13-year-olds kill peers: this is how long the perpetrators must spend behind bars!

By Johannes Neudecker

Handan (China) - In March, the killing of a schoolboy by his peers shakes the entire country. A court reaches its first verdict. The judges resorted to a special ruling.

The 13-year-old victim was discovered dead in a greenhouse.
The 13-year-old victim was discovered dead in a greenhouse.  © Bildmontage/Screenshot/Weibo/澎湃新闻

A 13-year-old boy was sentenced to life imprisonment for the premeditated murder of a peer. An accomplice, also 13 years old, must serve twelve years behind bars, as Chinese state television reported, citing the court in the northern Chinese city of Handan.

The judges acquitted a third accused boy (13), but ordered special education for him.

The case had caused great consternation in China in March 2024. Police had discovered the victim buried in an abandoned greenhouse near Handan, a city with over a million inhabitants in the south of Hebei province.

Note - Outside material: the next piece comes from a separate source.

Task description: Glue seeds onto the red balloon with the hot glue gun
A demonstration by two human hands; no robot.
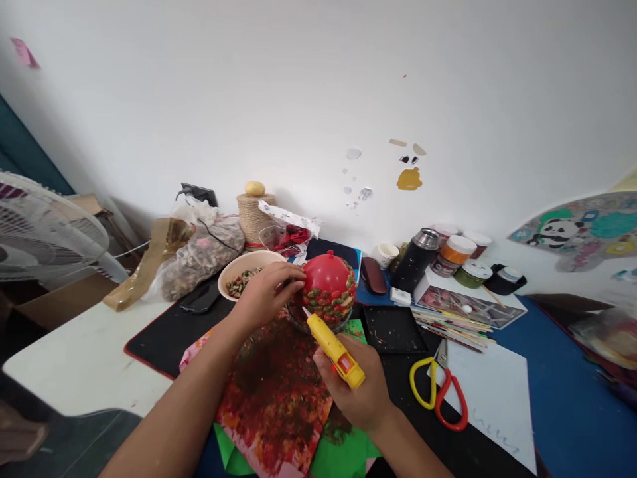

The boy, who had been sentenced to special education, had led the officers there.

Deed previously planned

One perpetrator must spend life behind bars, another twelve years in prison. (symbolic image)
One perpetrator must spend life behind bars, another twelve years in prison. (symbolic image)  © Johannes Neudecker/dpa

According to the court, the other two convicts had an argument with the victim and conspired to kill the student and divide his money among themselves, as reported by state television.

They are said to have lured the boy into the greenhouse, where he was killed with a shovel by one of the perpetrators with the help of the second. The third boy was initially present but then left the greenhouse. The police arrested all three boys a day later.

The court considered the circumstances of the crime to be particularly cruel. Due to a special paragraph in the Chinese penal code, two of the boys could be prosecuted even though they were under 14 years old at the time of the crime.

This would be different in Germany, where all children under the age of 14 are not yet criminally liable.